Intranasal (i.n.) immunization is a promising vaccination route for infectious respiratory diseases such as influenza. Recombinant protein vaccines can overcome the safety concerns and long production phase of virus-based influenza vaccines. However, soluble protein vaccines are poorly immunogenic if administered by an i.n. route. Here, we report that polyethyleneimine-functionalized graphene oxide nanoparticles (GP nanoparticles) showed high antigen-loading capacities and superior immunoenhancing properties. Via a facile electrostatic adsorption approach, influenza hemagglutinin (HA) was incorporated into GP nanoparticles and maintained structural integrity and antigenicity. The resulting GP nanoparticles enhanced antigen internalization and promoted inflammatory cytokine production and JAWS II dendritic cell maturation. Compared with soluble HA, GP nanoparticle formulations induced significantly enhanced and cross-reactive immune responses at both systemic sites and mucosal surfaces in mice after i.n. immunization. In the absence of any additional adjuvant, the GP nanoparticle significantly boosted antigen-specific humoral and cellular immune responses, comparable to the acknowledged potent mucosal immunomodulator CpG. The robust immune responses conferred immune protection against challenges by homologous and heterologous viruses. Additionally, the solid self-adjuvant effect of GP nanoparticles may mask the role of CpG when coincorporated. In the absence of currently approved mucosal adjuvants, GP nanoparticles can be developed into potent i.n. influenza vaccines, providing broad protection. With versatility and flexibility, the GP nanoplatform can be easily adapted for constructing mucosal vaccines for different respiratory pathogens.

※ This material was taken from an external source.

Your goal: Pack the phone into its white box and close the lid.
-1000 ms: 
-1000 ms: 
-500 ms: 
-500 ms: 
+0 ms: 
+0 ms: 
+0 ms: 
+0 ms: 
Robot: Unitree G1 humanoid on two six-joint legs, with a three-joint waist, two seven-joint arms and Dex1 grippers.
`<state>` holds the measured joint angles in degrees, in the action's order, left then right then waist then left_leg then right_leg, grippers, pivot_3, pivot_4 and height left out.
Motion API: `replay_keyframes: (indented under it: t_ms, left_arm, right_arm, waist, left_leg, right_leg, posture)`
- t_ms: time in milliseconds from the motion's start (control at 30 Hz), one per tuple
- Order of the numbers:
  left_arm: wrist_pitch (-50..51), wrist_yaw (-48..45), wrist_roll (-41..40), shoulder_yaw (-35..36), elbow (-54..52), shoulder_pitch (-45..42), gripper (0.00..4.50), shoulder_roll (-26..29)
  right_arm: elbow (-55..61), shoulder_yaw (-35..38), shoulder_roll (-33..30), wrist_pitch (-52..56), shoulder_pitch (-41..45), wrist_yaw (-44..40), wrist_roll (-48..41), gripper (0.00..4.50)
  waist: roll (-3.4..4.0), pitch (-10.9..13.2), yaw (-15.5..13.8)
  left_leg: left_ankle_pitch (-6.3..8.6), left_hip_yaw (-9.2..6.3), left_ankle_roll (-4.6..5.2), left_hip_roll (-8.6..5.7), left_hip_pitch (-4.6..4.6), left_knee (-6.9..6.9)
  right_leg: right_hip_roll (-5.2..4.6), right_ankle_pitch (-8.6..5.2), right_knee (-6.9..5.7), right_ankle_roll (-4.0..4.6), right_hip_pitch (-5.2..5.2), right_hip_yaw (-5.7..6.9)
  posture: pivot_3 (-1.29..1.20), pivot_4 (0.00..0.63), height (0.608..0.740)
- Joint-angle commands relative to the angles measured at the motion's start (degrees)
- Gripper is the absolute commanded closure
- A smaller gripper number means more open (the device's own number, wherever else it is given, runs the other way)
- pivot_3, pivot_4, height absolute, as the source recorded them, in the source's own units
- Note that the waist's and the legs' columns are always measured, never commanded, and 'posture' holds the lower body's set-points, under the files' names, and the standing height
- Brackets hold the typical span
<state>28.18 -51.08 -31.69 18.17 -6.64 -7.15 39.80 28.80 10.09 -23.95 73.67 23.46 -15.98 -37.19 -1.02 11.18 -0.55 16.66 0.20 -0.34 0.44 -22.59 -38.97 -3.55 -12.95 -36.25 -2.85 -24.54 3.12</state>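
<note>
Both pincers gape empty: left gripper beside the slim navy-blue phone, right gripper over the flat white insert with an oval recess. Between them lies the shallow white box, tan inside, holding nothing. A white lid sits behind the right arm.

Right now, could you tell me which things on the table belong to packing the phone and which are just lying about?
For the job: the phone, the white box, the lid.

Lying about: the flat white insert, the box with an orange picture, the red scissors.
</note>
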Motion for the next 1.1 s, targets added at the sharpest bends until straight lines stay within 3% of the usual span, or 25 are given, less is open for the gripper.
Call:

鼻内免疫是流感等传染性呼吸道疾病的一种有前景的疫苗接种途径。重组蛋白疫苗可以克服基于病毒的流感疫苗的安全性问题和较长的生产周期。然而，如果通过途径施用，可溶性蛋白疫苗的免疫原性很差。在这里，我们报告聚乙烯亚胺功能化氧化石墨烯纳米颗粒（GP纳米颗粒）表现出高抗原负载能力和优异的免疫增强特性。通过简便的静电吸附方法，流感血凝素 (HA) 被纳入 GP 纳米颗粒中，并保持结构完整性和抗原性。由此产生的 GP 纳米粒子增强了抗原内化并促进炎症细胞因子的产生和 JAWS II 树突状细胞的成熟。与可溶性HA相比，GP纳米颗粒制剂在免疫后在小鼠全身部位和粘膜表面均诱导显着增强的交叉反应性免疫反应。在没有任何额外佐剂的情况下，GP 纳米颗粒显着增强了抗原特异性体液和细胞免疫反应，与公认的有效粘膜免疫调节剂 CpG 相当。强大的免疫反应提供了针对同源和异源病毒挑战的免疫保护。此外，GP 纳米粒子的固体自佐效应可能会掩盖 CpG 的作用。在目前尚无批准的粘膜佐剂的情况下，GP纳米颗粒可以开发成有效的流感疫苗，提供广泛的保护。 GP纳米平台具有多功能性和灵活性，可以轻松适应构建针对不同呼吸道病原体的粘膜疫苗。